Daniel Daniel - 27 days ago 9
SQL Question

How do SQL implementations internally store duplicate records?

I'm trying to better understand how SQL works in practice.
Does it store duplicate records as an additional parameter (denoting multiplicity) to a record? Or, do we simply add another duplicate record to the table? Or, some other method? I'm curious as to what most SQL distributions do.

For example, say we had relation R(a, b, c) with integer attributes we could store it internally as follows:

Integer-a Integer-b Integer-c Multiplicity
1 2 3 2


Integer-a Integer-b Integer-c
1 2 3
1 2 3

Answer Source

SQL does not store duplicate records with a multiplicity (and least no database engine that I'm familiar with).

Each record occupies its own space.
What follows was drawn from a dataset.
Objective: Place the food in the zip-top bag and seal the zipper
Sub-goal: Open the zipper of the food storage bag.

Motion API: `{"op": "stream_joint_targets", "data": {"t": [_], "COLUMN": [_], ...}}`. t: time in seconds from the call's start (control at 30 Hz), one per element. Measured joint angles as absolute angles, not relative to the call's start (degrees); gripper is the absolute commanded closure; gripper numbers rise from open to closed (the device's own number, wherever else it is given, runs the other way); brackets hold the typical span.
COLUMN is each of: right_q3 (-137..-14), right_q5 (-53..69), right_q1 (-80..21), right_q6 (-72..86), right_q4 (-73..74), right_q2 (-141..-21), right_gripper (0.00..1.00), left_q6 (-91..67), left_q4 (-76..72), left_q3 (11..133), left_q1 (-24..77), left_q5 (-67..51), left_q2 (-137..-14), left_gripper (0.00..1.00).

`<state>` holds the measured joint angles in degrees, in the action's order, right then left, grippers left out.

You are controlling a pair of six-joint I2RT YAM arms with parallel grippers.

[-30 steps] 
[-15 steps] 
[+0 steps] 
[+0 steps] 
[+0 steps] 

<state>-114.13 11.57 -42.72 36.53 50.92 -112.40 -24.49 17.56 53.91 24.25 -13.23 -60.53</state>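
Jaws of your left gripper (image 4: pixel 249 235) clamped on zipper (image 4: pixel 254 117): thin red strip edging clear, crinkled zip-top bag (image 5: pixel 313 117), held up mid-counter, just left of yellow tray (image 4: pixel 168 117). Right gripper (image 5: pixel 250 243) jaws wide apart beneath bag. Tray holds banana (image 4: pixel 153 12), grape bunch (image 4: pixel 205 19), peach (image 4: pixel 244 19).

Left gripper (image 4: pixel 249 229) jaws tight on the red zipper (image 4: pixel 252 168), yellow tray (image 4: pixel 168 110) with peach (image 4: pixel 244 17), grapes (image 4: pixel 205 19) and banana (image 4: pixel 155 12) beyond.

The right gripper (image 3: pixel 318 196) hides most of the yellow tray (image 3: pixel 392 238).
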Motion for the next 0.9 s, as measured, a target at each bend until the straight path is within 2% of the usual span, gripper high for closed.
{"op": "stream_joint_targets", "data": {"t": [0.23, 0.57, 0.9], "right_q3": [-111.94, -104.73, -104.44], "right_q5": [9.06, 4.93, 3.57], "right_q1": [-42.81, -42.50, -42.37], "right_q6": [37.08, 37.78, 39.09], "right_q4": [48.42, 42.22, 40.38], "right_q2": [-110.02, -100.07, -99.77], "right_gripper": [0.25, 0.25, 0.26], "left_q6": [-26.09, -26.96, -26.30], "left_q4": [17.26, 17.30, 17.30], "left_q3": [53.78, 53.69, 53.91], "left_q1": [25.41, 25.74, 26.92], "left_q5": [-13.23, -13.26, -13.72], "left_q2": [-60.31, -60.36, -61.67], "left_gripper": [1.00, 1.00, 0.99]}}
Typically, a record is stored on a page, along with other records. These are the units of I/O that the database uses.

That said, there are some caveats. For instance, columnar databases store each row independently. There are compression techniques where adjacent values would be stored with a multiplicity factor. This is not exactly what you are suggesting, but it is along the same lines.

If you want to understand how databases work, I would suggest that you choose one and study up on it. MySQL has a pretty simple model (but is complicated by the fact that the storage layer is separate from the processing layer). Postgres and SQL Server also have reasonable documentation on their page layouts and storage engines.